You look at a project and you say: I have gas that is coming from certain fields in Russia and it needs to reach certain customers. I have a multi-billion-dollar pipeline in existence. Most companies will do everything they can not to build the pipeline, because it costs a lot of money – over 10 billion dollars.
But they say they don’t control the Ukrainian pipeline.
They don’t control Nord Stream 2 either. Because they have a consortium and it is subject to European law. So it has to be open.
But they will operate it.
It doesn’t matter. They are selling the gas, they have customers. The same customers. Just because they don’t operate the pipeline are they going to spend 12 billion dollars building a new one? What for? If you were a shareholder and you walked into a company and said, “We are going to spend 12 billion dollars for something we don’t need,” they’d fire the CEO. Unless, it is not about shareholder value. Unless, it is not about economic value. Unless, it’s there to pursue political gain by the political levels and not by the CEO and the Board. Here is the level of damage you do with a project like Nord Stream 2: You take two billion dollars of revenue from shaky economy like Ukraine at a time when the international community is trying to support it. How do you recover from that? There is an easy answer. You can’t. The economy will collapse. I don’t think they are trying to hurt Slovakia. But they don’t seem to mind if they do. It’s a close to a billion dollars a year for the Slovak economy and budget. You cannot replace that.

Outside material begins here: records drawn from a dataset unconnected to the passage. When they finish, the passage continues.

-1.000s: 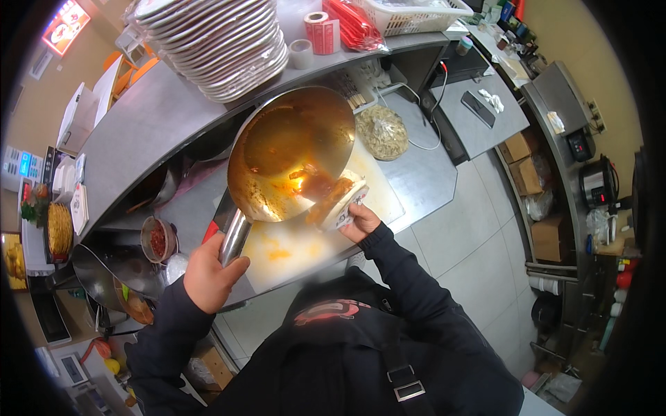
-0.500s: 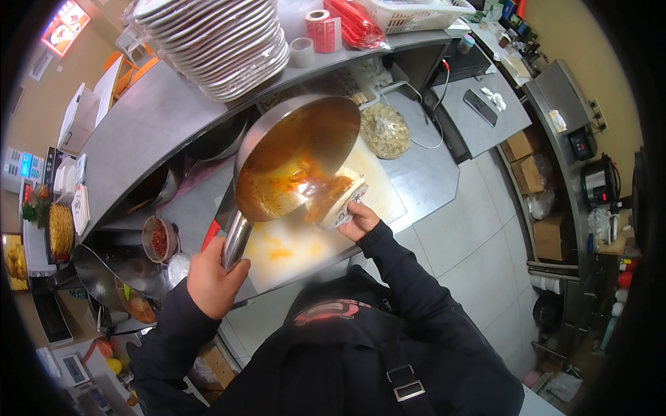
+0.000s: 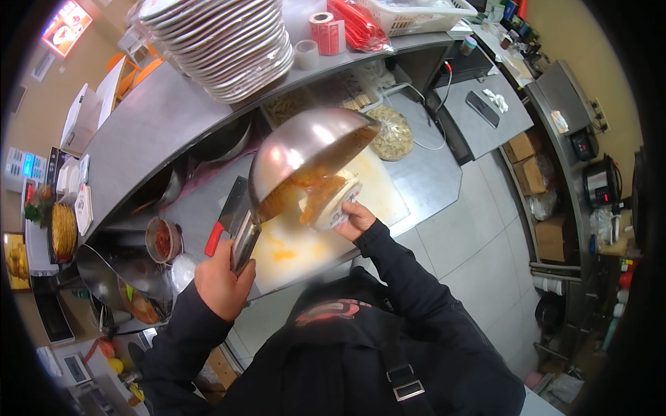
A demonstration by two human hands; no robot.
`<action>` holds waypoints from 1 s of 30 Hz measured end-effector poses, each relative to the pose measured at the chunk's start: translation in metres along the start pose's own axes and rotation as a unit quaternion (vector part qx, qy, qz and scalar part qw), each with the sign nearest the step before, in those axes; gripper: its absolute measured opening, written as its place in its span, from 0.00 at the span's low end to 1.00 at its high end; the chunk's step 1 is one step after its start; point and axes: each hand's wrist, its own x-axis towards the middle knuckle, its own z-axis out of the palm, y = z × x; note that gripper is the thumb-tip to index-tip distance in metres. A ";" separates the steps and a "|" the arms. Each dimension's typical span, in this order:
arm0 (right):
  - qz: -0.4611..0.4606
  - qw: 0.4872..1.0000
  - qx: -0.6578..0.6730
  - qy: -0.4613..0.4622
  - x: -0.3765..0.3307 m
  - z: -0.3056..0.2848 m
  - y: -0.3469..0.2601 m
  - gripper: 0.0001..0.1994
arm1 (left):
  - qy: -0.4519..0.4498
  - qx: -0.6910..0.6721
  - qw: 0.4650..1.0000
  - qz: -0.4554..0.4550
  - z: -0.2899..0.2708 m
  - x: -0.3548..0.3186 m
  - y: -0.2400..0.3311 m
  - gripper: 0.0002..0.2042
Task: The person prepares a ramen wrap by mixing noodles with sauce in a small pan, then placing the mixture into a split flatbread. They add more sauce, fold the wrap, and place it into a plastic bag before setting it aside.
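Note:
My left hand [image 3: 223, 281] is wrapped round the handle of a steel wok [image 3: 305, 149], which is tipped steeply with its mouth toward my right hand. Orange-brown sauce coats the part of its inside that shows. In my right hand [image 3: 357, 220] is a white printed bowl [image 3: 331, 213], tilted beneath the wok's edge. Orange-brown food [image 3: 320, 197] lies against the bowl's inner side. Both are above a white cutting board [image 3: 298, 253] with yellow-orange stains. A cleaver with a red handle [image 3: 214, 239] lies left of the wok, its blade partly hidden.
Stacked white plates [image 3: 225, 52] stand on the raised shelf, beside a label roll [image 3: 326, 35]. A clear bag of pale food [image 3: 390, 135] sits beyond the board. At left are a tub of red food [image 3: 164, 239] and several pans [image 3: 128, 267]. A phone [image 3: 482, 109] lies right.
The wok has tipped over further, so its rounded outside now faces up. My left hand has shifted slightly right and nearer. The bowl has moved slightly left, still in my right hand.

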 end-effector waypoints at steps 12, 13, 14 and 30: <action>0.001 1.000 -0.006 0.002 -0.007 0.000 -0.006 0.30 | -0.006 -0.205 0.976 -0.078 0.019 0.002 -0.025 0.10; -0.002 1.000 -0.019 0.009 -0.008 0.000 -0.007 0.30 | -0.001 -0.223 0.971 -0.083 0.021 0.001 -0.027 0.10; -0.005 1.000 -0.025 0.015 -0.009 0.000 -0.008 0.31 | -0.001 -0.226 0.967 -0.116 0.022 0.000 -0.027 0.10; 0.002 0.999 -0.045 0.027 -0.019 -0.005 -0.011 0.34 | -0.042 -0.406 0.893 -0.190 0.045 -0.013 -0.040 0.07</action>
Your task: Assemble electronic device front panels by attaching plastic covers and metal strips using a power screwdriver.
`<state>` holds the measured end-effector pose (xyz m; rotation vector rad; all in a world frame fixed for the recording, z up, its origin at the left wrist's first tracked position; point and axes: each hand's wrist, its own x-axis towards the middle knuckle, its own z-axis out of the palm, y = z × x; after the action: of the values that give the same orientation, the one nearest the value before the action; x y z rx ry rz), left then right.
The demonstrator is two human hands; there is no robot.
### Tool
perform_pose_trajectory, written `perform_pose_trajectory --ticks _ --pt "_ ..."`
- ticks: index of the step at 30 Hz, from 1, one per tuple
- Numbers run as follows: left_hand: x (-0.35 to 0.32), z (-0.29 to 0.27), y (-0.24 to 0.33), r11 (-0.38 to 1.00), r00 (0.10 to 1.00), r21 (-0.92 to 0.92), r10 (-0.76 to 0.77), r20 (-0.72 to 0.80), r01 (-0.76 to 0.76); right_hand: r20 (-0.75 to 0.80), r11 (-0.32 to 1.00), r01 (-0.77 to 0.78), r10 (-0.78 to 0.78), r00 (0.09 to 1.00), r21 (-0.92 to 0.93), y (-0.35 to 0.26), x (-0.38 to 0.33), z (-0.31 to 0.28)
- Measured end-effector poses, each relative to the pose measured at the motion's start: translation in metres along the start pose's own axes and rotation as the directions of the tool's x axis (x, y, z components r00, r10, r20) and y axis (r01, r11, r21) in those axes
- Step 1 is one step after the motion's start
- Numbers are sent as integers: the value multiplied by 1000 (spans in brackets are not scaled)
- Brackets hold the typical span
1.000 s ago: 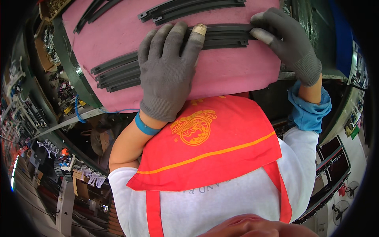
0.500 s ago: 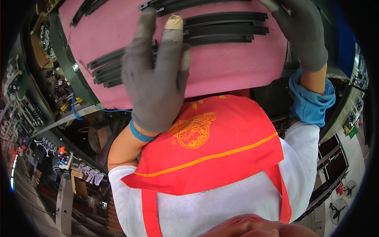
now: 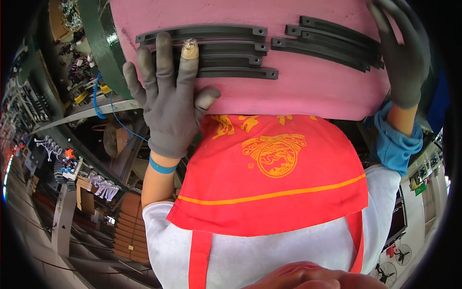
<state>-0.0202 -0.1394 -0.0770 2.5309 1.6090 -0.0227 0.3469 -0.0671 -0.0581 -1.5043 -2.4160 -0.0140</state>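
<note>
My left hand (image 3: 171,101), in a grey knit glove with tan wrapping on one fingertip, lies with fingers spread over the left ends of a row of dark curved strips (image 3: 231,48). These strips are long and narrow, with small holes near their ends; my fingers hide part of several. My right hand (image 3: 406,58), gloved in grey too, is at the right edge of the pink surface (image 3: 298,94). Its fingers are stretched out beside the right ends of a second group of dark strips (image 3: 337,43), and nothing shows in its grasp.
A dark green frame edge (image 3: 103,48) borders the pink surface on the left. Beyond it hang a coiled blue cord (image 3: 98,98) and loose small parts. A red apron (image 3: 274,192) covers my front, close to the surface's near edge.
The view has shifted. My left hand's fingers have spread apart and sit farther left along the strips. My right hand appears lower and farther right, with more of it showing.
</note>
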Motion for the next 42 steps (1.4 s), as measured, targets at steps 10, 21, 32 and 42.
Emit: perform_pose_trajectory --ticks 10,21,32,42 --pt "1 14 13 979 990 -159 112 -80 -124 182 884 -191 124 975 426 -42 -23 7" --pt "10 8 15 981 998 -195 -7 -58 -4 258 908 -186 90 962 375 -46 -22 2" --pt "41 -11 33 905 847 -87 351 -399 -416 -107 347 -183 670 735 920 -33 -91 21" --pt "71 -20 80 925 922 -77 360 -146 -373 61 -259 327 858 510 909 -22 -116 35"
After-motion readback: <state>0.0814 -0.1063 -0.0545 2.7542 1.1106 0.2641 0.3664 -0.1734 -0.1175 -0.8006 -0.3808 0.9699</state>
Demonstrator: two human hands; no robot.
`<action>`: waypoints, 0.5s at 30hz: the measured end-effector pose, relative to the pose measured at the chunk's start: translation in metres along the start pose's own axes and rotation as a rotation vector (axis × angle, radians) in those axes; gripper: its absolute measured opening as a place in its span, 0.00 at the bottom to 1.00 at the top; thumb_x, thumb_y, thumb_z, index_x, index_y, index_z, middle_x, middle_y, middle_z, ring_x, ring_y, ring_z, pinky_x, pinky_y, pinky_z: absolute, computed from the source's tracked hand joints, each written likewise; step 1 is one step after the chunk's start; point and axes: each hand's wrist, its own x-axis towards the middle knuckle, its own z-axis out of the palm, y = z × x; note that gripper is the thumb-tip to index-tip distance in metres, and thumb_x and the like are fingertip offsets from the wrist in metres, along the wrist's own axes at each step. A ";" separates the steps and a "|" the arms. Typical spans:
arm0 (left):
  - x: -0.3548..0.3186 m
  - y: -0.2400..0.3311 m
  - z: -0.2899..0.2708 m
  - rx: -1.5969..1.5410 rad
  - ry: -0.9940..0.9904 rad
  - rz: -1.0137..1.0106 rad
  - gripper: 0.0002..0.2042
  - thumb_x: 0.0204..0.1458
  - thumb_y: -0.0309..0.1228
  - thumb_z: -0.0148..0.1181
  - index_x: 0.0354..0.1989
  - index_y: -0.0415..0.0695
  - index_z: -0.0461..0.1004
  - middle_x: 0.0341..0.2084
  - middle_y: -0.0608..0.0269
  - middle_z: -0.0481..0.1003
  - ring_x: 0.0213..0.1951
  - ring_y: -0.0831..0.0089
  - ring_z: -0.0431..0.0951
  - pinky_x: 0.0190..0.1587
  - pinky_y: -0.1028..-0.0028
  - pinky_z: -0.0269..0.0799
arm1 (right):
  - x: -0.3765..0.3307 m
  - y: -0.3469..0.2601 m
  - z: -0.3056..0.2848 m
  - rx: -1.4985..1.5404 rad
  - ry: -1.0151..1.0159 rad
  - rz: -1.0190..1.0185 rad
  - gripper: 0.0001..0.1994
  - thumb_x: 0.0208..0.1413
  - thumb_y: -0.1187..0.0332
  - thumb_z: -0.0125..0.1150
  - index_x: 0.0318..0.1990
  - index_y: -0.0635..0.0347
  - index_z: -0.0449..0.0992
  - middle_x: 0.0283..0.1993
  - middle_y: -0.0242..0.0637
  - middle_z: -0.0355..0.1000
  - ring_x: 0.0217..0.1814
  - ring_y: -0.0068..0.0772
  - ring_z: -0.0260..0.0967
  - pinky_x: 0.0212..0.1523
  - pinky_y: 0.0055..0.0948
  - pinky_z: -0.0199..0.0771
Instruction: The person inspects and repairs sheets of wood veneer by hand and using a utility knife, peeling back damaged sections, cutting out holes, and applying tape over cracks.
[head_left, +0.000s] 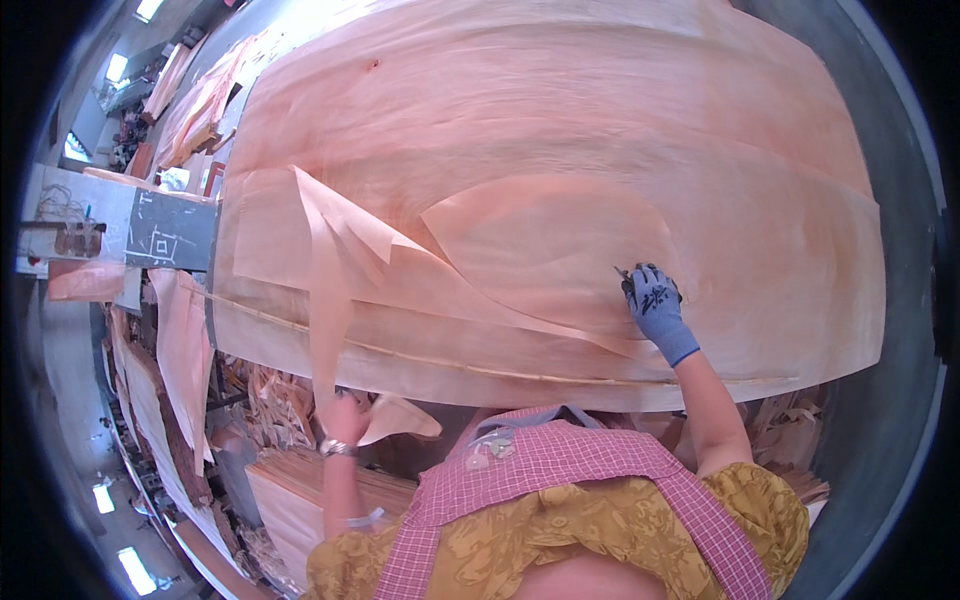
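The work in hand looks like trimming and clearing a broad, thin, pale pink-orange sheet of wood veneer (560, 120) that lies spread over a long grey work table (905, 330). The right hand (655, 300), in a blue-grey knitted glove, rests on a curved loose flap of the veneer (540, 240) near the sheet's front right part; its fingers are curled shut around a small dark tool (625, 278), of which only the tip shows, so I cannot tell whether it is a blade or a marker. The left hand (342, 418), bare with a metal wristband (338, 448), hangs below the table's near edge and is closed on the lower end of 1 long narrow strip of veneer (325, 320) that runs up onto the sheet and joins it at a jagged torn area. I judge that the strip is being pulled away while the right hand works the flap's edge. The next move would call for keeping the tool tip on the flap's curved line with light pressure, and for a steady, gentle pull on the strip, since veneer this thin tears easily along the grain. Stacks of similar veneer sheets (290, 500) lie below the table at the left.
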 end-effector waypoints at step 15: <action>0.272 0.264 -0.048 -0.331 0.384 0.454 0.22 0.56 0.31 0.50 0.61 0.43 0.66 0.65 0.56 0.62 0.65 0.57 0.63 0.66 0.56 0.59 | 0.004 0.012 -0.006 0.007 -0.082 -0.057 0.12 0.63 0.60 0.52 0.44 0.60 0.71 0.45 0.44 0.72 0.47 0.47 0.73 0.43 0.45 0.74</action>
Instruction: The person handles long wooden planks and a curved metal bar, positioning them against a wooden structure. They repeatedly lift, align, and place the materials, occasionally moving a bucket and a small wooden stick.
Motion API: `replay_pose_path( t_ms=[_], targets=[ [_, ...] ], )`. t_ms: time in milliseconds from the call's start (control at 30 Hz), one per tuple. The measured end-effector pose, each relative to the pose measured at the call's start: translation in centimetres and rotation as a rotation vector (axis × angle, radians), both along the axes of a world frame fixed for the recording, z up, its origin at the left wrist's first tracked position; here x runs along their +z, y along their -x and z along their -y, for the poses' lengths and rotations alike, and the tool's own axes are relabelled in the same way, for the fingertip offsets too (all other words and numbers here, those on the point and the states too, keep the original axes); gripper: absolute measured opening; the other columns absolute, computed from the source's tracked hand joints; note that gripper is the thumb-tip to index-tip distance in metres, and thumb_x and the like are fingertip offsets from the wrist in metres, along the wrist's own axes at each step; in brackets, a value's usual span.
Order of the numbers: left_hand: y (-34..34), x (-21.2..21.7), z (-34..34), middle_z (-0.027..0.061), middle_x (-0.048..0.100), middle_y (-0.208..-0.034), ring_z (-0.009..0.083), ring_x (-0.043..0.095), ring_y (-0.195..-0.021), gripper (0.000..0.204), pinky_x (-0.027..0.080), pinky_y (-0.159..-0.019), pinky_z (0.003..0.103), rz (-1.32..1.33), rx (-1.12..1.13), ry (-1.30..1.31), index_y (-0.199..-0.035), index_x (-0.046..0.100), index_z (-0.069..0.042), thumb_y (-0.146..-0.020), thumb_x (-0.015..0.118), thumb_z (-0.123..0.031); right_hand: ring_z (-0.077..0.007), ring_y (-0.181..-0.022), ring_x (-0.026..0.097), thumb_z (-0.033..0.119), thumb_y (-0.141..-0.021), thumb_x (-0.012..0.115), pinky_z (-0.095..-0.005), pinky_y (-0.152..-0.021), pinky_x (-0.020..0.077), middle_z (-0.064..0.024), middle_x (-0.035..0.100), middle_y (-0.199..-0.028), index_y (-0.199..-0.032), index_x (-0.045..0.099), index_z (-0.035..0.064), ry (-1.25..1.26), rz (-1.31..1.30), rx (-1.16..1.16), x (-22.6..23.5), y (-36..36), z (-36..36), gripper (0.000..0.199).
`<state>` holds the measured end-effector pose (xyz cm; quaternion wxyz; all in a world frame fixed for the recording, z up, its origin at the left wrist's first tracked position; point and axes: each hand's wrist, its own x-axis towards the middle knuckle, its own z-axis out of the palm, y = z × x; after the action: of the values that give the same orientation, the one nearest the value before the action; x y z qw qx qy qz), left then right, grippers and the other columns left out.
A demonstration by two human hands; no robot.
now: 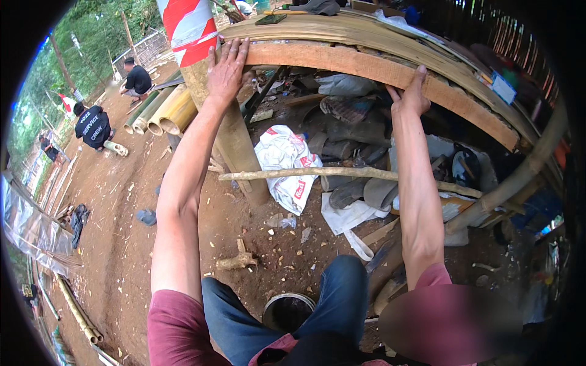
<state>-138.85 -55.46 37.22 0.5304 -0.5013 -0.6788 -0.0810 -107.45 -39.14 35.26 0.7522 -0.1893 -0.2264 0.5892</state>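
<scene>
A long reddish-brown wooden plank (342, 59) lies along the near edge of a bamboo-slat bench (360, 30), its broad face toward me. My left hand (224, 73) is at the plank's left end beside a post, fingers stretched over the top and the thumb seeming to lie below. Farther right, my right hand (411, 99) grips the plank from underneath. Its thumb presses up against the face, and some of its fingers are hidden behind the wood. Both arms reach out straight.
A thick post (235, 140) with a red-and-white wrapped top stands by my left hand. Below the bench are a white sack (287, 161), a thin crosswise pole (342, 172) and clutter. A bucket (289, 311) sits between my legs. Cut bamboo (174, 110) and several people are at left.
</scene>
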Motion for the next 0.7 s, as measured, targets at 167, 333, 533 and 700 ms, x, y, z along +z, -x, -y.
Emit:
replay_pose_path(
  t_ms=[167,333,533,700],
  targets=[
    [2.6,1.5,-1.0,0.0076,0.051,-0.124,0.0219,0.047,-0.117,0.073,0.026,-0.105,0.043,-0.003,-0.072,0.077,-0.136,0.031,-0.015,-0.073,0.067,-0.025,-0.0398,-0.106,0.052,0.037,-0.078,0.068,-0.0591,-0.085,0.0464,-0.0206,0.048,-0.116,-0.124,0.027,-0.0012,-0.116,0.056,0.132,-0.3,-1.0,-2.5,0.073],
    [2.0,1.9,-1.3,0.0112,0.054,-0.114,0.0264,0.052,-0.107,0.061,0.04,-0.094,0.039,0.082,-0.212,0.067,-0.125,0.042,-0.008,-0.07,0.067,-0.016,-0.0415,-0.112,0.047,0.039,-0.082,0.063,-0.0557,-0.091,0.0432,-0.0208,0.039,-0.125,-0.131,0.022,-0.0003,-0.228,0.125,0.217,-1.6,-1.7,-2.2,0.075],
    [3.1,2.2,-2.0,0.0124,0.053,-0.113,0.0295,0.052,-0.106,0.063,0.043,-0.088,0.038,0.077,-0.252,0.052,-0.122,0.042,-0.007,-0.066,0.071,-0.016,-0.0422,-0.115,0.044,0.037,-0.083,0.062,-0.0534,-0.094,0.0419,-0.0189,0.039,-0.126,-0.132,0.021,0.0013,-0.265,0.116,0.279,-1.0,-2.3,-1.7,0.073],
    [2.8,2.4,-1.9,0.0121,0.054,-0.111,0.0293,0.052,-0.104,0.061,0.043,-0.087,0.039,0.061,-0.247,0.04,-0.118,0.044,-0.006,-0.065,0.071,-0.016,-0.0417,-0.116,0.043,0.036,-0.083,0.063,-0.054,-0.095,0.0403,-0.0178,0.037,-0.128,-0.133,0.022,0.0032,-0.321,0.088,0.263,-0.6,-1.9,-2.1,0.072]
  ],
)
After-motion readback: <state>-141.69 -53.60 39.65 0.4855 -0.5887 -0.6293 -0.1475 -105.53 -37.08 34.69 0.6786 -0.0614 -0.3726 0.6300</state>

But it’s about more than just Ukraine and Slovakia. You have half of Europe with an integrated and free gas market. And you have a half of Europe that was – as a result of the Cold War – connected by pipeline to Russia. You have an uneven energy picture in Europe. With Nord Stream 2 and South Stream, you are condemning Eastern and Central Europe to another 30 – 50 years of dependency on one supplier. Look at the price differential today, what people are paying in Bulgaria or Hungary compared to Germany.
Unless you build more interconnections with Western Europe.
It won’t help. Because you are simply bringing the same gas through a different pipe. You don’t have to build interconnectors to Western Europe, you have to build infrastructure that will allow those countries to receive alternative gas supplies. If you are in Germany, you can decide to have Norwegian gas. If you are in Italy, you can have LNG gas from Spain.
Germans lobby very hard for the Nord Stream 2 project across Europe. Have you talked to them?
Germany is a close friend and a close ally of the United States. We are open and frank with each other on all issues, including this one.
But they don’t seem to listen to your advice.
Well, I can see that some in Germany see this differently than I do. But it would be a mistake to consider this project as a small isolated project. It will have a great impact on all of Europe. If you have something that will affect Europe, in a negative way, isn’t that a classic example for the EU bodies to come and say, “This may not be such a good idea.” You created the position of the Vice-President of the European Commission for the Energy Union. And then you do this project?
It would compromise his position.
It compromises the concept. And it allows for the line that divided Europe during the Cold War to be resurrected. Not as a military, but as an economic line. I don’t think that is in the interest of Europe and of the United States.